Besides giving guidance on growth and diet and development, one of our most frequent jobs as pediatricians to to figure out the source of a child’s runny nose. The two most common causes of a runny nose are a viral infection and environmental allergies. As we transition from winter into spring, telling the difference between the two can become a little challenging.
We’re all familiar with the feeling of having a cold: the cloudy or yellow nasal drainage, the drip of mucous down the back of the throat, the congestion, the cough, and sometimes achiness or headache. The vast majority of the time, these colds are caused by viruses that need to just run their course without too much intervention from us. We need to make sure that children with colds stay hydrated by drinking lots of fluids, and we can help them feel better by turning on a humidifier, steaming them in the bathroom, or giving ibuprofen (Motrin/Advil) or acetaminophen (Tylenol) as needed. A spoonful of honey has been shown to help with the symptoms from mucous in the throat as well!

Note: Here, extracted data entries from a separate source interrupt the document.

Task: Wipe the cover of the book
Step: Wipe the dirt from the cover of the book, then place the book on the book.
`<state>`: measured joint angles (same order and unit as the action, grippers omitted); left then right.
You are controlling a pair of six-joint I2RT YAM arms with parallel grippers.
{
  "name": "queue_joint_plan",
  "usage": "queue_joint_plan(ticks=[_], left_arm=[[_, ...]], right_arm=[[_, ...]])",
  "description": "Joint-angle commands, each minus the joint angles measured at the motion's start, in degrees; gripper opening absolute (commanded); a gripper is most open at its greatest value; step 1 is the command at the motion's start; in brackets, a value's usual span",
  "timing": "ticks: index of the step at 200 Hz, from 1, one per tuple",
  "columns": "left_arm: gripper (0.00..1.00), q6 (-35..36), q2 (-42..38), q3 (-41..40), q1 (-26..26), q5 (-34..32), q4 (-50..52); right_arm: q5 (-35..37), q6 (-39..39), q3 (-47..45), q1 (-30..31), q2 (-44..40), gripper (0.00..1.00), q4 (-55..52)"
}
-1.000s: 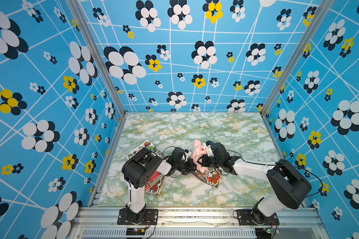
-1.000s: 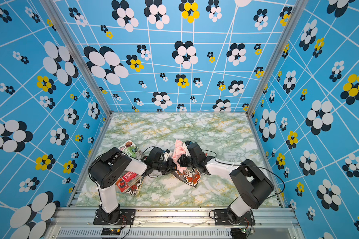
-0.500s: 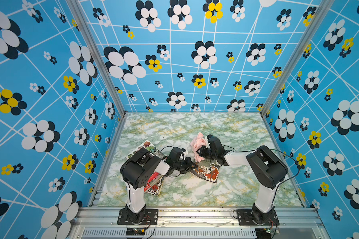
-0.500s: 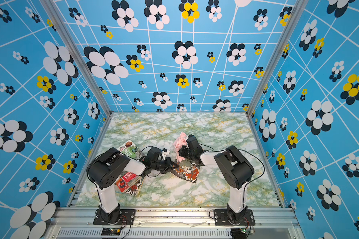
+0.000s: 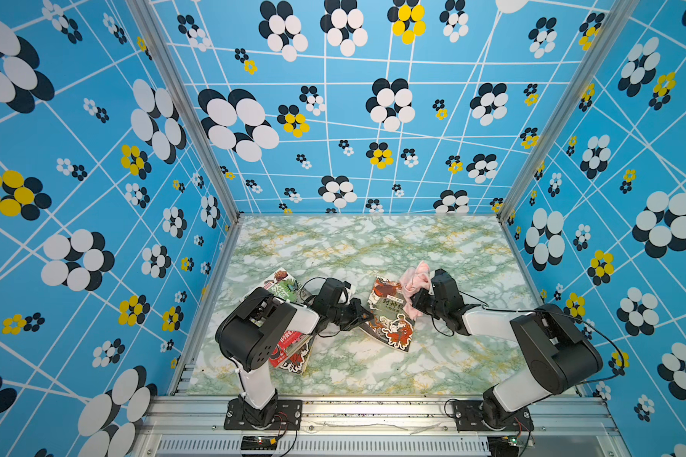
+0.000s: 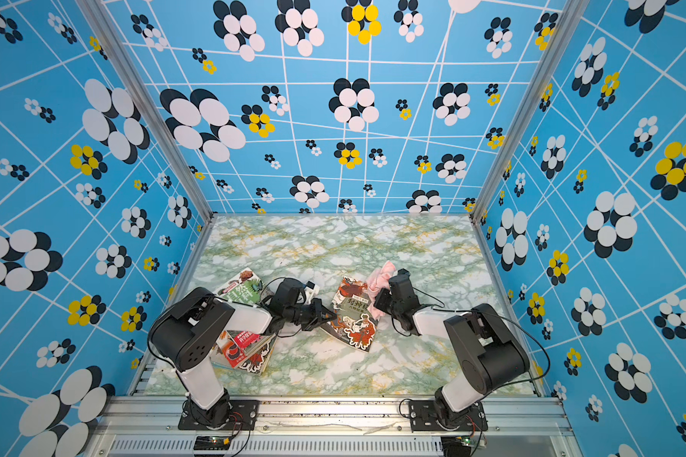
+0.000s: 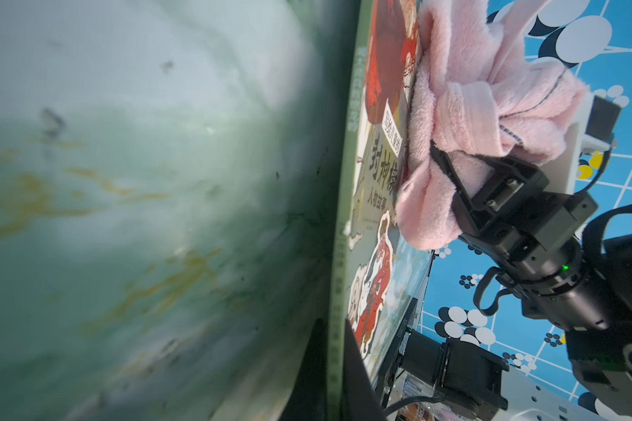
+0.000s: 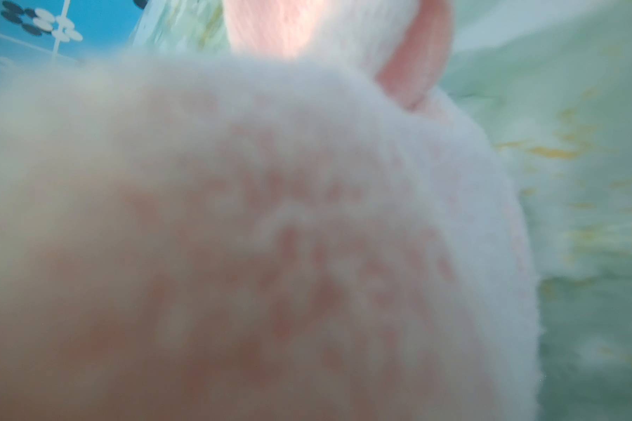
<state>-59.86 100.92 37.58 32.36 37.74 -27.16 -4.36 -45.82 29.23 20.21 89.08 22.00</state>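
Mid-table, the illustrated book (image 5: 389, 318) has its left edge pinched in the left gripper's (image 5: 365, 314) closed jaws, apparently to steady it, while the right gripper's (image 5: 414, 304) jaws clamp a bunched pink towel (image 5: 416, 277) against the cover's right side for wiping.

Around you stood blue walls (image 5: 96, 166) printed with white lines and black, white and yellow flower clusters, joined by aluminium posts (image 5: 191, 118). Beneath your left gripper (image 5: 367, 314) and right gripper (image 5: 412, 304) lay a green-white marbled tabletop (image 5: 353, 245) with yellow veins, evenly lit; behind them, a metal rail (image 5: 373, 411) edged it.
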Motion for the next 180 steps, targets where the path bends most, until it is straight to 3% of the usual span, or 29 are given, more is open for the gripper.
queue_joint_plan(ticks=[1, 38, 75, 101, 139, 180], left_arm=[[0.0, 4.1, -4.6, 3.2, -1.9, -2.6, 9.5], [0.0, 8.5, -9.3, 7.2, -2.1, -3.5, 19.9], [0.0, 11.7, -19.8, 8.9, -4.9, -7.9, 30.0], [0.0, 10.7, -29.9, 6.0, -10.5, -11.1, 34.9], [0.0, 8.4, -47.4, 0.9, -20.1, -13.3, 41.6], [0.0, 3.9, -60.8, -4.2, -29.5, -16.4, 49.6]], right_arm=[[0.7, -2.9, -6.5, -6.9, 2.0, 0.0, -5.7], [-4.0, -4.1, -3.0, -9.0, 4.1, 0.0, -3.8], [-4.4, -1.4, 0.8, -9.1, 1.0, 0.0, -7.9], [-5.9, 0.8, 2.7, -7.4, -0.5, 0.0, -9.5], [-3.1, 5.5, 8.3, 0.5, -0.9, 0.0, -13.9], [-2.0, 10.8, 22.2, 6.7, 4.7, 0.0, -18.6]])
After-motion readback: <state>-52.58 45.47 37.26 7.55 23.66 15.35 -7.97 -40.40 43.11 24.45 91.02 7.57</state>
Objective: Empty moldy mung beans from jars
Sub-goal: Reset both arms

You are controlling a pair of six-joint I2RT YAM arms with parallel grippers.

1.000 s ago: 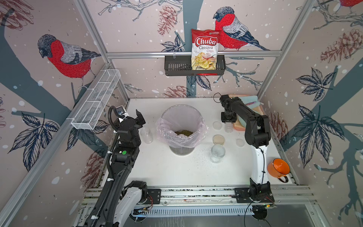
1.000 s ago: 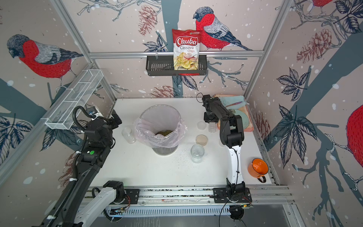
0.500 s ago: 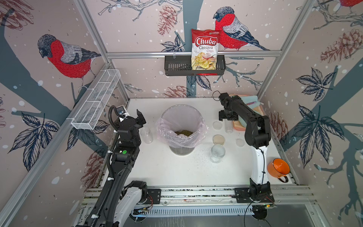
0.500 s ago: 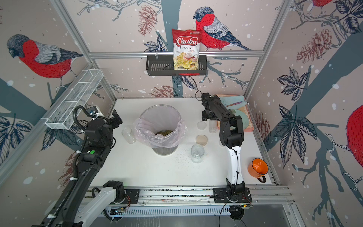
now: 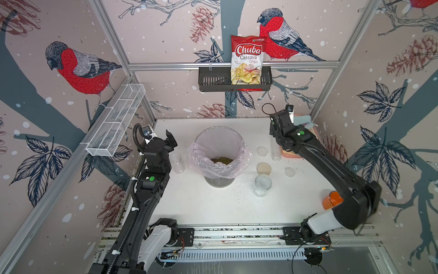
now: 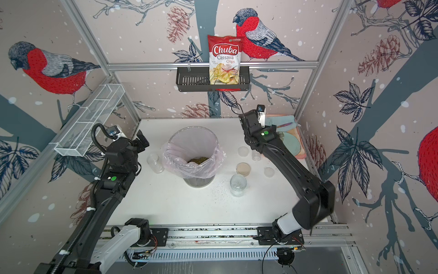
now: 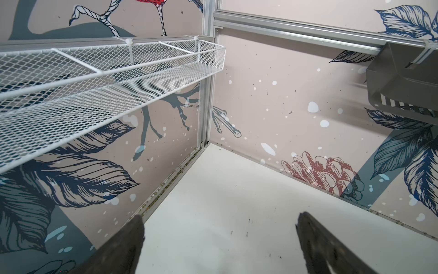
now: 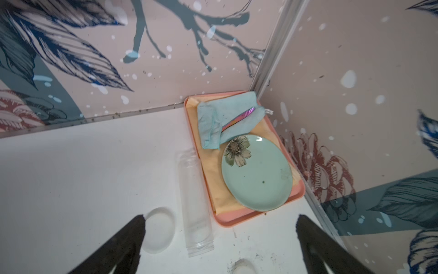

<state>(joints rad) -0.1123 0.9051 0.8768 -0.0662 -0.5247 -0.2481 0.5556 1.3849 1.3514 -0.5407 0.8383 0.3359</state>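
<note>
The mung beans (image 5: 221, 160) lie in the bin with the pink liner (image 5: 244, 154). All three jars look clear inside. A short jar (image 5: 177, 162) stands left of the bin. A round-shouldered jar (image 5: 262, 185) stands open in front right. A tall tube (image 8: 194, 201) lies on its side along the pink tray (image 8: 227, 220). My right gripper (image 8: 220, 217) hangs open above the tube's mouth end and holds nothing. My left gripper (image 7: 220, 216) stands open over bare table near the back left corner, beside the short jar.
A cream lid (image 5: 263, 168) and two clear lids (image 5: 262, 151) (image 5: 289, 172) lie right of the bin. The tray carries a green plate (image 8: 257, 175) and a blue cloth (image 8: 225, 118). An orange mug (image 5: 331, 200) sits half behind my right arm. Stray grains (image 5: 239, 187) dot the table.
My right gripper has opened, let go of the tall tube and drawn back above it. The right arm's elbow has swung down to the front right. The left arm has not moved.
</note>
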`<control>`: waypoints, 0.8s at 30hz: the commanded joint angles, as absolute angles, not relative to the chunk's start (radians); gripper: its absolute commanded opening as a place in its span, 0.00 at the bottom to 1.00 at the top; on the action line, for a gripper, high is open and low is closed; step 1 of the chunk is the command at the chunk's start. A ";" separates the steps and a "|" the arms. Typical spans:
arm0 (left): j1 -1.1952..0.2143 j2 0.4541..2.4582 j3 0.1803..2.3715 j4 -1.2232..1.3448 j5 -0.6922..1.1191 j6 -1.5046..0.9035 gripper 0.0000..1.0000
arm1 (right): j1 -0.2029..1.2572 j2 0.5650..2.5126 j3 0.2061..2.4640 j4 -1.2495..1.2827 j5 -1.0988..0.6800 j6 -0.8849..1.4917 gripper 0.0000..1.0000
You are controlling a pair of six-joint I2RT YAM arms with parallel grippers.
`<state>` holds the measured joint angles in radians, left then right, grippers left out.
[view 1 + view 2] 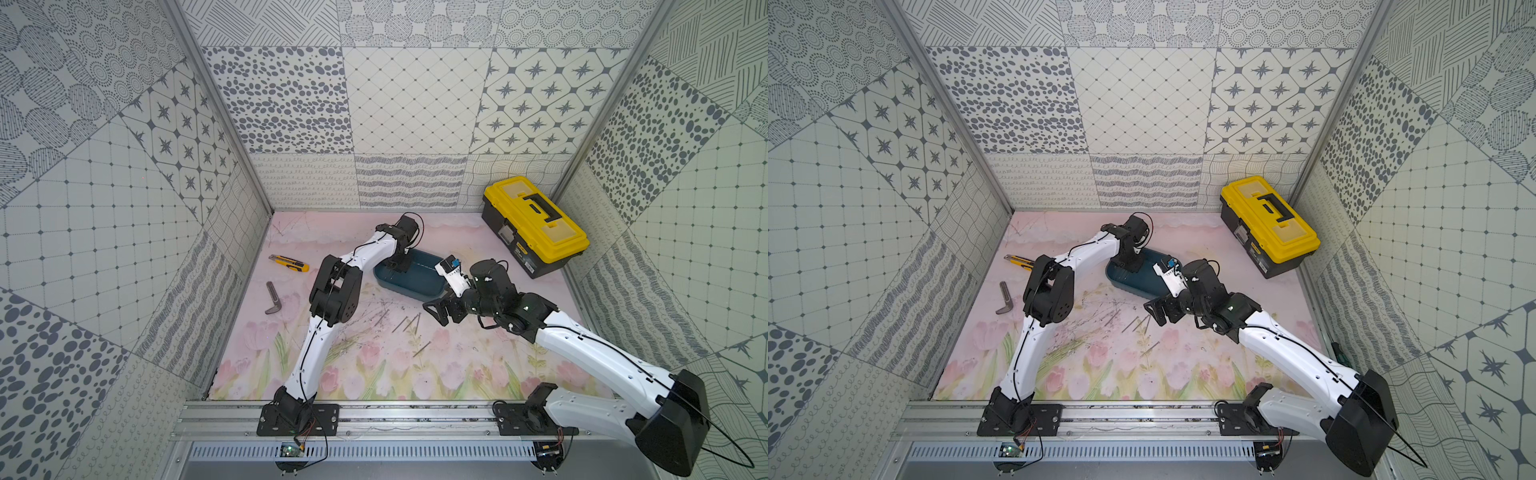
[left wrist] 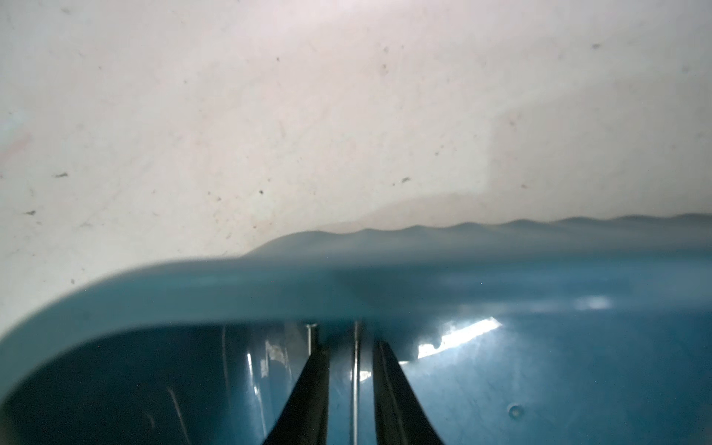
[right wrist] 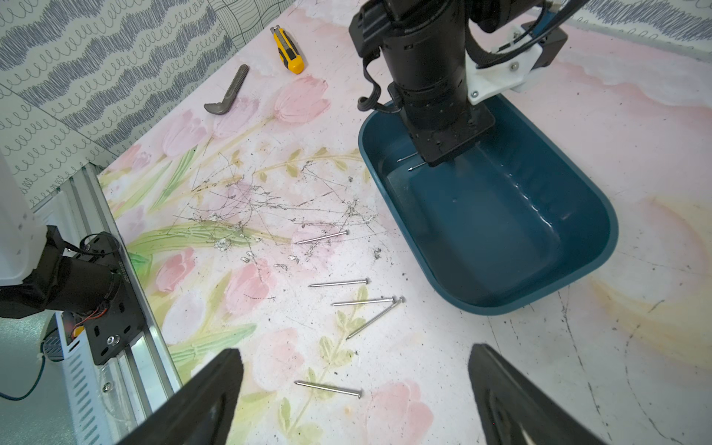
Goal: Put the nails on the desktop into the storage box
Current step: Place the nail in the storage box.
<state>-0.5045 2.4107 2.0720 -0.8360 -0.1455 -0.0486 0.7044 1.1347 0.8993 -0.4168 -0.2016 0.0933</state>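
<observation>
Nails point(image 3: 339, 284): five lie loose on the desktop point(image 3: 424, 366) just beside the storage box point(image 3: 481, 239), w/ two more poking out from under the left gripper point(image 2: 348, 345) inside the box. Left gripper is down in the box, jaws parted a little, a nail in the gap w/ space on both sides, not pinched. Right gripper point(image 3: 354, 350) hovers over the loose nails, jaws wide apart, nothing in them

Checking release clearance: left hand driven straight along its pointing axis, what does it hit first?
Probably the storage box floor, beside the nail between the left hand fingers; depth unclear.
</observation>
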 commanded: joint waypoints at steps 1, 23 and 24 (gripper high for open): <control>-0.520 2.375 2.083 -0.842 -0.164 -0.034 0.25 | 0.698 1.133 0.895 -0.375 -0.210 0.093 0.97; -0.575 1.996 1.890 -0.857 -0.216 -0.106 0.29 | 0.699 1.070 0.953 -0.403 -0.144 0.095 0.97; -0.574 1.964 1.861 -0.857 -0.216 -0.113 0.29 | 0.699 1.074 0.964 -0.414 -0.154 0.093 0.97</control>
<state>-0.5617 2.0800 1.9499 -0.8326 -0.1940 -0.0681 0.7044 1.0824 0.9150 -0.4232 -0.1631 0.0937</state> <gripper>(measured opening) 0.292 0.970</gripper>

What children with colds don’t need are antibiotics. Because colds are caused by viruses, antibiotics won’t help at all and could actually cause harm through side-effects like diarrhea or allergic reactions. Needless antibiotics can also clear the body of healthy bacteria to make room for stronger, more resistant illness-causing bacteria. However, sometimes as a result of a cold, a child could get an ear infection, a sinus infection, or pneumonia, in which case antibiotics might be necessary.
Allergies can be another cause of runny nose. As opposed to people with colds, children with environmental allergies causing a runny nose tend not to feel sick. They’re also more likely to have itchy eyes, sneezing, a clear runny nose, and an itchy throat. Allergies can be easily treated all day long with over-the-counter antihistamines such as Zyrtec or Claritin. Sometimes using a daily steroid nasal spray like Flonase or Nasonex can be helpful. Be sure to talk to your doctor about how to treat suspected allergies.
As the cold & influenza season draws to a close, make sure your children get plenty of rest, drink lots of fluids, and wash their hands!